Repeat the full listing below verbatim and keep the images out.

:: DATASET SECTION ::

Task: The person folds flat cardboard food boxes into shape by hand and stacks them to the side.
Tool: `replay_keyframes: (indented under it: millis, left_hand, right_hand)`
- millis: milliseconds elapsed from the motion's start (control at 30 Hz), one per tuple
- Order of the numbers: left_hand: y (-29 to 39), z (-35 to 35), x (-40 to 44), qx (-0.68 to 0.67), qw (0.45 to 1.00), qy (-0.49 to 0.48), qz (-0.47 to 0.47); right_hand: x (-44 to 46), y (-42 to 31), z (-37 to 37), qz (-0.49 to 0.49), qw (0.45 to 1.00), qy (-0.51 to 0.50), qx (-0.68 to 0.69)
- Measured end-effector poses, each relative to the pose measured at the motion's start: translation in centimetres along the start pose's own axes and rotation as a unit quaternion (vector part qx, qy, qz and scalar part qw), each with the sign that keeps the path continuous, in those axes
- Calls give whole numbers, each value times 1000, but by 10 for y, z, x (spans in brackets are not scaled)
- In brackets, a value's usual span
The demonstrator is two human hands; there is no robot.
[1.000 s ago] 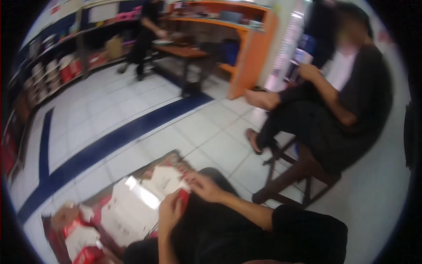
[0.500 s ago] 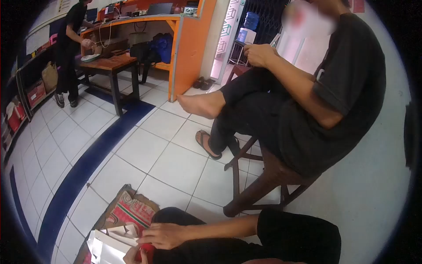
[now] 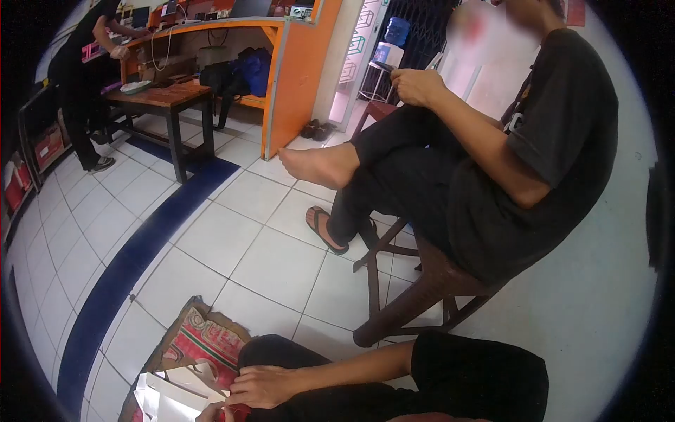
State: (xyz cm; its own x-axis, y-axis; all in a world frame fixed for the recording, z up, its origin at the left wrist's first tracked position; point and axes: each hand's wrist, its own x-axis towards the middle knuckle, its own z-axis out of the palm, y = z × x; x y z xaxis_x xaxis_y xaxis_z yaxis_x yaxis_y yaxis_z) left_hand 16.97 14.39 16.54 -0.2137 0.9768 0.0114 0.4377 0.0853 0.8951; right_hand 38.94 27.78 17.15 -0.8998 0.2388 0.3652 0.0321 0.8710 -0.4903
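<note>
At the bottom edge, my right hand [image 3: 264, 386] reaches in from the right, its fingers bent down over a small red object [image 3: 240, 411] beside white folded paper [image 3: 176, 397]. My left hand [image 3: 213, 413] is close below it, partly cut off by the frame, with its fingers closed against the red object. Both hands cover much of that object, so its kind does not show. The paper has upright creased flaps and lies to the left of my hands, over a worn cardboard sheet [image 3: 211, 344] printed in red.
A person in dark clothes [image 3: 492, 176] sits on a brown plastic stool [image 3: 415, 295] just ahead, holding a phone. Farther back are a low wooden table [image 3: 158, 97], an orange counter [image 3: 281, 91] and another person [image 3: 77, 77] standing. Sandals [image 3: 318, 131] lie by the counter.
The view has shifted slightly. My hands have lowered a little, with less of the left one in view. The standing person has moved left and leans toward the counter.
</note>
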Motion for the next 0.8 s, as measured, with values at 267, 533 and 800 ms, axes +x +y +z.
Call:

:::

WRITTEN ANSWER:
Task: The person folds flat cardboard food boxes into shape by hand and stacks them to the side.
Tool: `replay_keyframes: (indented under it: millis, left_hand, right_hand)`
- millis: milliseconds elapsed from the motion's start (control at 30 Hz), one per tuple
- Order of the numbers: left_hand: y (-29 to 39), z (-35 to 35), x (-40 to 44), qx (-0.68 to 0.67), qw (0.45 to 1.00), qy (-0.49 to 0.48), qz (-0.47 to 0.47); right_hand: x (-44 to 46), y (-42 to 31), z (-37 to 37), qz (-0.49 to 0.49), qw (0.45 to 1.00), qy (-0.51 to 0.50), qx (-0.68 to 0.69)
- Measured end-effector poses, each relative to the pose measured at the motion's start: translation in centimetres along the start pose's own axes and rotation as a unit quaternion (vector part qx, qy, qz and scalar part qw), each with the sign that keeps the path continuous, in those axes
- Calls give whole numbers, each value times 1000, but by 10 for y, z, x (spans in brackets are not scaled)
- In brackets, a value's usual span
The demonstrator is two human hands; there is no robot.
[1.000 s ago] 
[0.500 s ago] 
[now] 
State: (xyz cm; its own x-axis, y-axis; all in a world frame fixed for the recording, z up, its origin at the left wrist's first tracked position; point and axes: each hand's wrist, its own x-axis towards the middle knuckle, its own z-axis out of the palm, y = z × x; x y z xaxis_x xaxis_y xaxis_z yaxis_x yaxis_y yaxis_z) left_hand 16.97 14.39 16.54 -0.2137 0.9768 0.0114 0.4377 0.0853 0.8951; right_hand 38.94 27.78 17.15 -0.8998 0.2388 0.3652 0.0321 0.8710 -0.4903
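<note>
At the bottom edge, my right hand [image 3: 264, 386] reaches in from the right, its fingers bent down over a small red object [image 3: 240, 411] beside white folded paper [image 3: 176, 397]. My left hand [image 3: 213, 413] is close below it, partly cut off by the frame, with its fingers closed against the red object. Both hands cover much of that object, so its kind does not show. The paper has upright creased flaps and lies to the left of my hands, over a worn cardboard sheet [image 3: 211, 344] printed in red.
A person in dark clothes [image 3: 492, 176] sits on a brown plastic stool [image 3: 415, 295] just ahead, holding a phone. Farther back are a low wooden table [image 3: 158, 97], an orange counter [image 3: 281, 91] and another person [image 3: 77, 77] standing. Sandals [image 3: 318, 131] lie by the counter.
The view has shifted slightly. My hands have lowered a little, with less of the left one in view. The standing person has moved left and leans toward the counter.
</note>
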Motion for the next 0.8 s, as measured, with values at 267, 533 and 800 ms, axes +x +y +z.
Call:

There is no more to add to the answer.